- • Created: 1894
- • Abolished: 31 March 1974
- • Succeeded by: South Oxfordshire
- Status: Rural district
- Map of boundary as of 1971

= Wallingford Rural District =

Former local government area in the UK

Wallingford Rural District, an administrative area in what was once Berkshire, now Oxfordshire area, in southern England was established in 1894, from the then Berkshire area within Wallingford Rural Sanitary Authority (the Oxfordshire area becoming Crowmarsh Rural District). Wallingford Rural District Council provided many local government functions for the area around the town of Wallingford including Didcot, but not for the borough of Wallingford, which was covered by Wallingford Borough Council. These functions included dealing with contagious diseases, and wartime evacuations and air raid precautions. It also covered housing, water supply and sewage, and fire brigades.

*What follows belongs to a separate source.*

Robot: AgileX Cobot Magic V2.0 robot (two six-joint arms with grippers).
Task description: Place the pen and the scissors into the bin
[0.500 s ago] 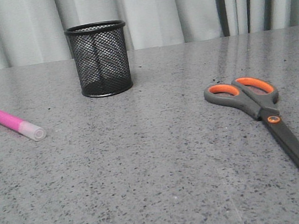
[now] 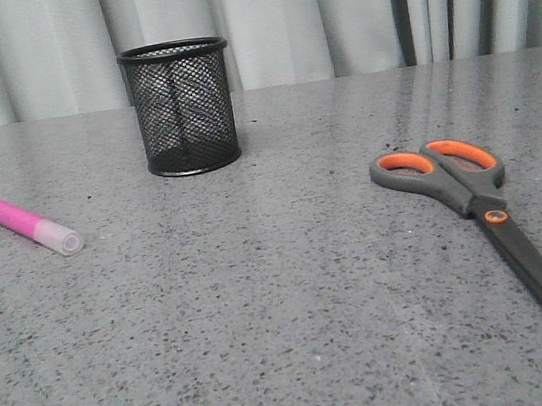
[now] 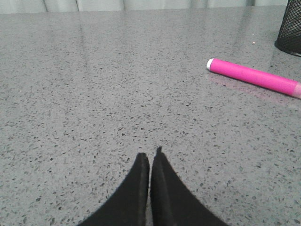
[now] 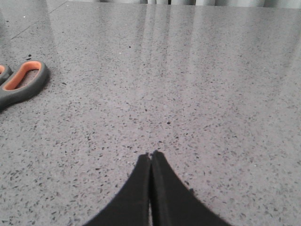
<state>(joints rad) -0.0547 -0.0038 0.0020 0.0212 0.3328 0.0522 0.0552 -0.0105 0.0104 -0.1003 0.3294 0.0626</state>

Until the 1950s the council had its offices outside its territory, in the town of Wallingford. In the 1950s the council moved to Didcot, the district's largest settlement, converting the former Northbourne Vicarage on Broadway to become its headquarters. Shortly afterwards, in 1955, a proposal to change the name of the district to Didcot Rural District was considered but rejected.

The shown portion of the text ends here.